◆ **WHAT TO DO**:
Omit the pictures and retype only the lines from the one containing "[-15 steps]" through the end of the listing, both ends included.

◆ **COLLECTED MATERIAL**:
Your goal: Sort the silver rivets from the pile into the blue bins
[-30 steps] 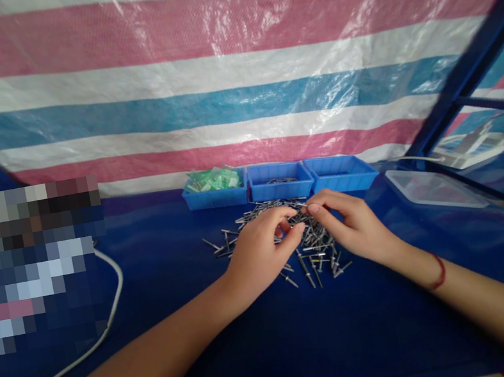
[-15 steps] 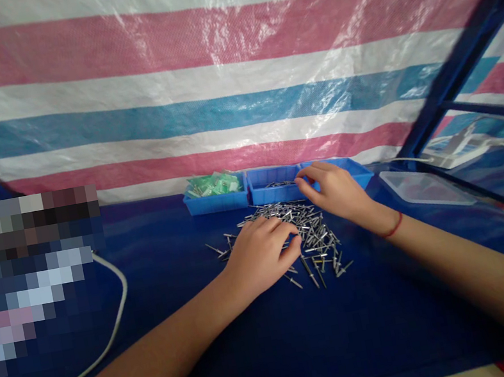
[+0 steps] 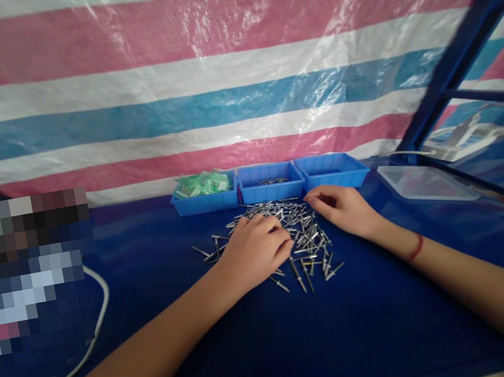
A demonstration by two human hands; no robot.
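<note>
Now right hand [image 3: 347,210] back from bins [image 3: 273,193], beside rivets [image 3: 308,237], left hand [image 3: 249,250] over them, fingers [image 3: 284,250] curled, grip unclear.

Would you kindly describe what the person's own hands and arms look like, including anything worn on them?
Both the left hand and the right hand are ungloved, with no sleeves visible along the forearms. A thin red bracelet circles the right wrist; none shows on the left.

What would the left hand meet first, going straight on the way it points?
Probably the pile of metal rivets, just beyond the left hand; whether it already touches them is unclear.
</note>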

◆ **WRITTEN ANSWER**:
[-15 steps] 
[+0 steps] 
A demonstration by two human hands; no robot.
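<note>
Now right hand [image 3: 347,210] back from bins [image 3: 273,193], beside rivets [image 3: 308,237], left hand [image 3: 249,250] over them, fingers [image 3: 284,250] curled, grip unclear.

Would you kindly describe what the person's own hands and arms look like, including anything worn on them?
Both the left hand and the right hand are ungloved, with no sleeves visible along the forearms. A thin red bracelet circles the right wrist; none shows on the left.

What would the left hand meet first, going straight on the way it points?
Probably the pile of metal rivets, just beyond the left hand; whether it already touches them is unclear.
</note>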

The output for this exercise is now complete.